Chapter 8. Could They Do It?: End User Experience Management

Web analytics is your best insight into your website, your brand, and your customers online. But if the site’s not working properly, there simply won’t be any activity to watch. Sites that aren’t reachable can’t sell things, and slow sites lose users. Google estimates that for every additional 500 milliseconds of delay, their site loses 20% of their traffic (http://web2.sys-con.com/node/804850).

Web applications break in strange and wonderful ways, many of which are beyond your control. Monitoring performance and uptime is usually the job of a web operations team, and it’s usually an IT function. And that’s the start of the problem.

In most companies, the skills needed to run a website are often broken up into distinct silos. One group is responsible for designing the application, another for testing it, another for managing the platforms and infrastructure, another for analyzing what happens on it, and another for understanding how web activity relates to community opinion.

This separation of roles might make sense on an organizational chart, but for web applications, it’s dysfunctional. Web analytics and web performance are two sides of the same coin. They should be in the same business unit and should be judged by metrics like user satisfaction, conversion rates, and uptime. The teams responsible for the website’s design, analytics, community, and support need to work alongside the web operations teams that are responsible for making sure the infrastructure, servers, and networks are healthy.

Web operators rely on two main types of tools to make sure their sites are functioning properly. The first, called synthetic testing, simulates visitor requests at regular intervals to make sure the website is working. The second, real user monitoring (RUM), analyzes actual user traffic to measure responsiveness and detect errors.

What’s User Experience? What’s Not?

A visitor’s experience is the performance, availability, and correctness of the site they visit. For the purpose of this book, we’ll define it as a measure of how accurately a user’s visit reflects the visit its designers intended. We refer to the task of managing this experience as End User Experience Management, or EUEM.

In this book, we make the distinction between EUEM and usability. Usability, which we measure with WIA and usability testing, looks at how users tried to use the site. If visitors did something wrong—if they couldn’t find a particular button, or if they entered their hat size in the price field—they weren’t doing something the designers intended. While that issue is, of course, vitally important to web operators, it’s a usability problem.

Here, we’re concerned with how well the website delivers the experience the designers intended. Problems may include pages that took a long time to reach a visitor or rendered too slowly in the visitor’s browser, websites that broke because third-party components or plug-ins didn’t work, and content that wasn’t correct or wasn’t shown on the screen properly.
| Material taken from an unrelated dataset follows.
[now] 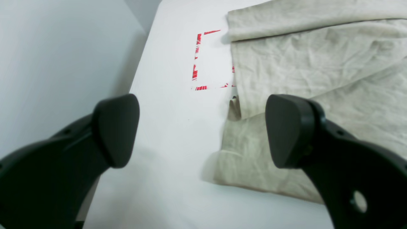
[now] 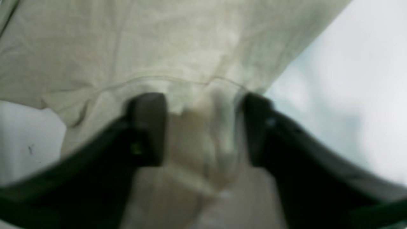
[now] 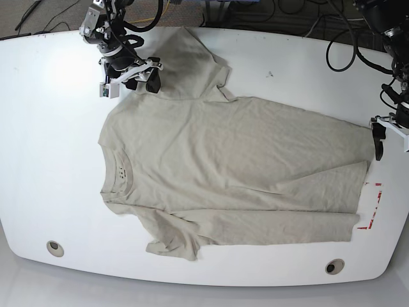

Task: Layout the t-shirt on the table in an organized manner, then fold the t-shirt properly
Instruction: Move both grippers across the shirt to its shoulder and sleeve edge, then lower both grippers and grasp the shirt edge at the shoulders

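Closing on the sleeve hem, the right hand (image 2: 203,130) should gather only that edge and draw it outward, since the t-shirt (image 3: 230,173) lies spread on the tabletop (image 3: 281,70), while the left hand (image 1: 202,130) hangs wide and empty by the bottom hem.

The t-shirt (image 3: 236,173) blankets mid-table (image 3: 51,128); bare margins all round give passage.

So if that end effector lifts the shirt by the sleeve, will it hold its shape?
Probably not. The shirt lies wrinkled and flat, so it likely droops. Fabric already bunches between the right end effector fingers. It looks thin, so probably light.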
At its simplest, EUEM is about answering the question, “Is this site down, or is it just me?” Every site operator has experienced a moment of sudden dread when they try to visit their own site and find that it’s not working. If you implement EUEM correctly, you’ll know as soon as there’s a problem, and you’ll know who’s affected.

ITIL and Apdex: IT Best Practices

Before we get further in this discussion, we need to talk about standards. The IT Information Library (ITIL) is a set of recommendations and best practices for operating IT services (www.tso.co.uk). It includes a dauntingly comprehensive set of processes and terms, but its fundamental message is simple and straightforward: any IT service exists to perform a business function.
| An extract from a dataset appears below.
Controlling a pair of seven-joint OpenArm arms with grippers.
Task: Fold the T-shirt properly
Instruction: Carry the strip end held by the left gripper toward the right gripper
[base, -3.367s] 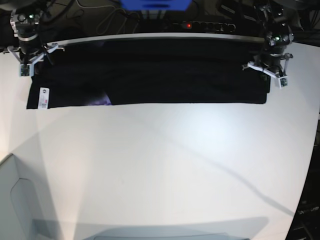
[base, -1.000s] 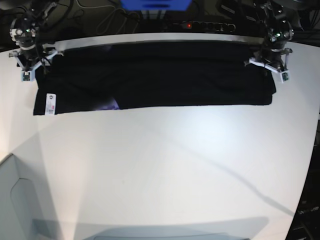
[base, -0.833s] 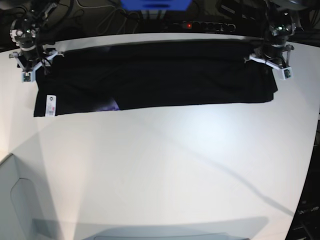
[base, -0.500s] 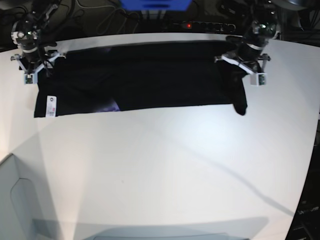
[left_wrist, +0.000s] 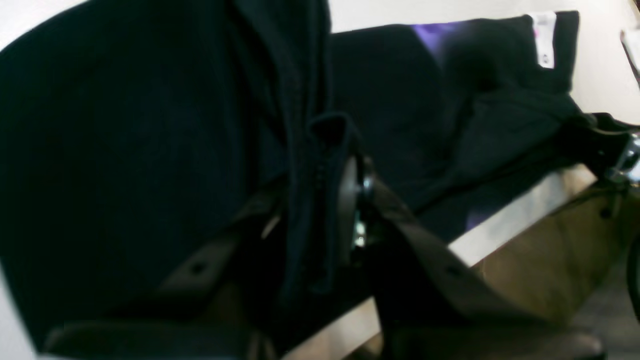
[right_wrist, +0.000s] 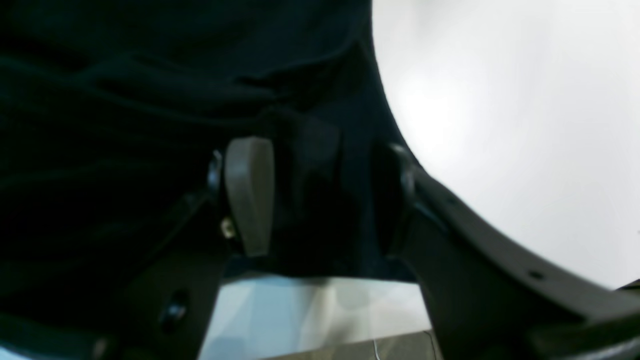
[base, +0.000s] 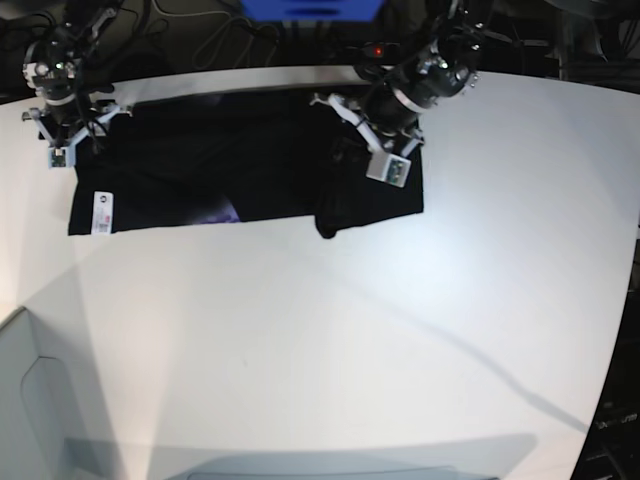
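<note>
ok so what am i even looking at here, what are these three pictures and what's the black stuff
It is a two-armed robot folding a black T-shirt on a white table. The base view looks down over the whole table. The other two views come from cameras on the wrists, looking along each end effector. The left end effector pinches one end of the shirt and holds it over the middle of the shirt. The right end effector is at the other end with cloth between its fingers, which look closed on it. A small white tag shows near that end.
</note>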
ITIL is all about running IT as a service. If you’re in web operations, your “customers” are really the rest of the business, and you’re doing your job when the services the business needs are available as expected.

Terms like “performance” and “availability” have many meanings to many people. ITIL defines availability as “the ability of a service to perform its agreed function when required, as a function of reliability, maintainability, serviceability, performance, and security.” In other words, availability is the percent of the time that you did what you said you would.

Availability decreases when the service you run—in this case, a website—isn’t working properly. That may be because of an incident, which is “an unplanned interruption to an IT service” or “a reduction in the quality of an IT service.” It may also be because the site is slow. Slowness simply means that the response time—the time taken to complete an operation or transaction—exceeds an agreed-upon threshold.

Other factors, such as a security breach or an inability to update the site, all affect the availability of an IT service. In this book, we’re going to focus primarily on what ITIL calls Response Time and Incident Management, both of which affect the availability of the web service. For web operators, the task of “day-to-day capacity management activities, including threshold detection, performance analysis and tuning, and implementing changes related to performance and capacity” is called performance management.

Though ITIL makes good sense, it’s a bit formal for many startups that are focused on delivering products to markets before their funding runs out. If you’re looking for something a bit less intimidating, consider Apdex (Application Performance Index), which is a formula for scoring application performance and availability that’s surprisingly simple, and can be used for comparison purposes.

Originally conceived by Peter Sevcik, Apdex is now an industry initiative supported by several vendors. An Apdex score for an online application is a measurement of how often the application’s performance and availability is acceptable.

Here’s how it works: every transaction in an application (such as the delivery of a page to a browser) has a performance goal, such as, “This page should load in two seconds.” Every page load is then scored against this goal. If the page is delivered within the goal, the visitor was “satisfied.” If the page was delivered up to four times slower than the goal, the visitor was “tolerating.” If it took more than four times longer—or simply wasn’t delivered at all because of an error—the visitor was “frustrated.”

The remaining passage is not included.